Grote Thomas, Keeling Geoff
Ethics and Philosophy Lab; Cluster of Excellence: Machine Learning: New Perspectives for Science, University of Tübingen, Maria von Linden Str. 6, D-72076 Tübingen, Germany.
Institute for Human-Centered AI and McCoy Family Center for Ethics in Society, Stanford University, 450 Serra Mall, 94305 Stanford, CA USA.
Ethics Inf Technol. 2022;24(3):39. doi: 10.1007/s10676-022-09658-7. Epub 2022 Aug 31.

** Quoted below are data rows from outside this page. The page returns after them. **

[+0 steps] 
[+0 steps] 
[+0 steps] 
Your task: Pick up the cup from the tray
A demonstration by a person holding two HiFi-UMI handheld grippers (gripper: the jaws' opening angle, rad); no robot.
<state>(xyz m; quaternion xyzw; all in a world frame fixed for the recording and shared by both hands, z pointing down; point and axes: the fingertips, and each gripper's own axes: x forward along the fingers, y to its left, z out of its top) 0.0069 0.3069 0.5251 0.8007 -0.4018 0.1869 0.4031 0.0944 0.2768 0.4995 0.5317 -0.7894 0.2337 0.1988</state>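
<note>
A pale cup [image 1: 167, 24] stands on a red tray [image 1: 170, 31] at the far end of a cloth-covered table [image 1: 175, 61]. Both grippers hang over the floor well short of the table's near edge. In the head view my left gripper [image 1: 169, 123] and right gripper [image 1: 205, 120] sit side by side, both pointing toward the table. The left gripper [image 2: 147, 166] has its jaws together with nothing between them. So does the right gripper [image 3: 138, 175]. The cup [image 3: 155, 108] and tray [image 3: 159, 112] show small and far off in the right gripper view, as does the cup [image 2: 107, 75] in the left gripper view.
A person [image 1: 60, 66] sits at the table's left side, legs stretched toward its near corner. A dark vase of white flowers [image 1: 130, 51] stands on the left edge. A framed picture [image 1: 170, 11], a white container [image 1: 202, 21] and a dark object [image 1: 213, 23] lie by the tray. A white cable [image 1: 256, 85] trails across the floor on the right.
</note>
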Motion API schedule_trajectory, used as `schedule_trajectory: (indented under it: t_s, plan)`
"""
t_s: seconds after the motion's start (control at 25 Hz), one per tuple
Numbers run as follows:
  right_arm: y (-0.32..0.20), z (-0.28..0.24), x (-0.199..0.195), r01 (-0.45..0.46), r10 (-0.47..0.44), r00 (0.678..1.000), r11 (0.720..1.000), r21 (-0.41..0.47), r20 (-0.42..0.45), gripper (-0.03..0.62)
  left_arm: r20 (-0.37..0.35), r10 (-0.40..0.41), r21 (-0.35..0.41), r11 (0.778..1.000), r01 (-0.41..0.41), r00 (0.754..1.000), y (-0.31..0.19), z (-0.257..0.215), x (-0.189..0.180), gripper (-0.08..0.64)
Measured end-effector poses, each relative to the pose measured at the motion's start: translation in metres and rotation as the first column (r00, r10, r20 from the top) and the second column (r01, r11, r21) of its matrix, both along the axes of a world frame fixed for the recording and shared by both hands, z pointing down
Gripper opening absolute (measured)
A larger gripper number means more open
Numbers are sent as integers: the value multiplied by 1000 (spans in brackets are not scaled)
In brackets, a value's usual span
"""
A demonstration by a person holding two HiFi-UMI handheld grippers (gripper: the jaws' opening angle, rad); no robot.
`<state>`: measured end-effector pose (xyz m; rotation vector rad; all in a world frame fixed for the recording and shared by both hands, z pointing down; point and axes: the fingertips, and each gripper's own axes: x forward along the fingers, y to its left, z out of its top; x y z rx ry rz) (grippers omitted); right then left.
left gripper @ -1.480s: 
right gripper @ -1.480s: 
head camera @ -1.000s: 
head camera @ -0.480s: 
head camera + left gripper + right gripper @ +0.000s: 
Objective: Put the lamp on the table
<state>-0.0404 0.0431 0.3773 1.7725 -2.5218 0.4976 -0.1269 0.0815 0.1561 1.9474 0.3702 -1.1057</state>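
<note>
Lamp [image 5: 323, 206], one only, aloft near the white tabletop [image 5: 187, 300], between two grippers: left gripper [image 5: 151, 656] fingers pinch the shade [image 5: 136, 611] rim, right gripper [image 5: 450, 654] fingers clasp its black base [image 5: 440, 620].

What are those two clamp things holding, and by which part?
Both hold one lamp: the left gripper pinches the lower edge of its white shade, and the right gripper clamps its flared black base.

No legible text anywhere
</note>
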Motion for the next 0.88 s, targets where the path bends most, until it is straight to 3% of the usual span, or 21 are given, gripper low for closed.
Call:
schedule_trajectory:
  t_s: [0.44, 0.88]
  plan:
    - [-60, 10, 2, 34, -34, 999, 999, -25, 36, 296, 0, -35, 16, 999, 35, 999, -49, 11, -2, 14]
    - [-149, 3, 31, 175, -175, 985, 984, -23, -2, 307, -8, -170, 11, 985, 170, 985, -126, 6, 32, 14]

The use of machine learning systems for decision-support in healthcare may exacerbate health inequalities. However, recent work suggests that algorithms trained on sufficiently diverse datasets could in principle combat health inequalities. One concern about these algorithms is that their performance for patients in traditionally disadvantaged groups exceeds their performance for patients in traditionally advantaged groups. This renders the algorithmic decisions unfair relative to the standard fairness metrics in machine learning. In this paper, we defend the permissible use of affirmative algorithms; that is, algorithms trained on diverse datasets that perform better for traditionally disadvantaged groups. Whilst such algorithmic decisions may be unfair, the fairness of algorithmic decisions is not the appropriate locus of moral evaluation. What matters is the fairness of final decisions, such as diagnoses, resulting from collaboration between clinicians and algorithms. We argue that affirmative algorithms can permissibly be deployed provided the resultant final decisions are fair.
在医疗保健领域使用机器学习系统进行决策支持可能会加剧健康不平等。然而,最近的研究表明,在足够多样化的数据集上训练的算法原则上可以对抗健康不平等。对这些算法的一个担忧是,它们对传统弱势群体患者的表现超过了对传统优势群体患者的表现。这使得算法决策相对于机器学习中的标准公平指标而言是不公平的。在本文中,我们为肯定性算法的合理使用进行辩护;也就是说,在多样化数据集上训练的算法,对传统弱势群体的表现更好。虽然这种算法决策可能不公平,但算法决策的公平性并非道德评估的恰当关注点。重要的是临床医生和算法协作产生的最终决策(如诊断)的公平性。我们认为,只要最终决策是公平的,肯定性算法就可以被合理部署。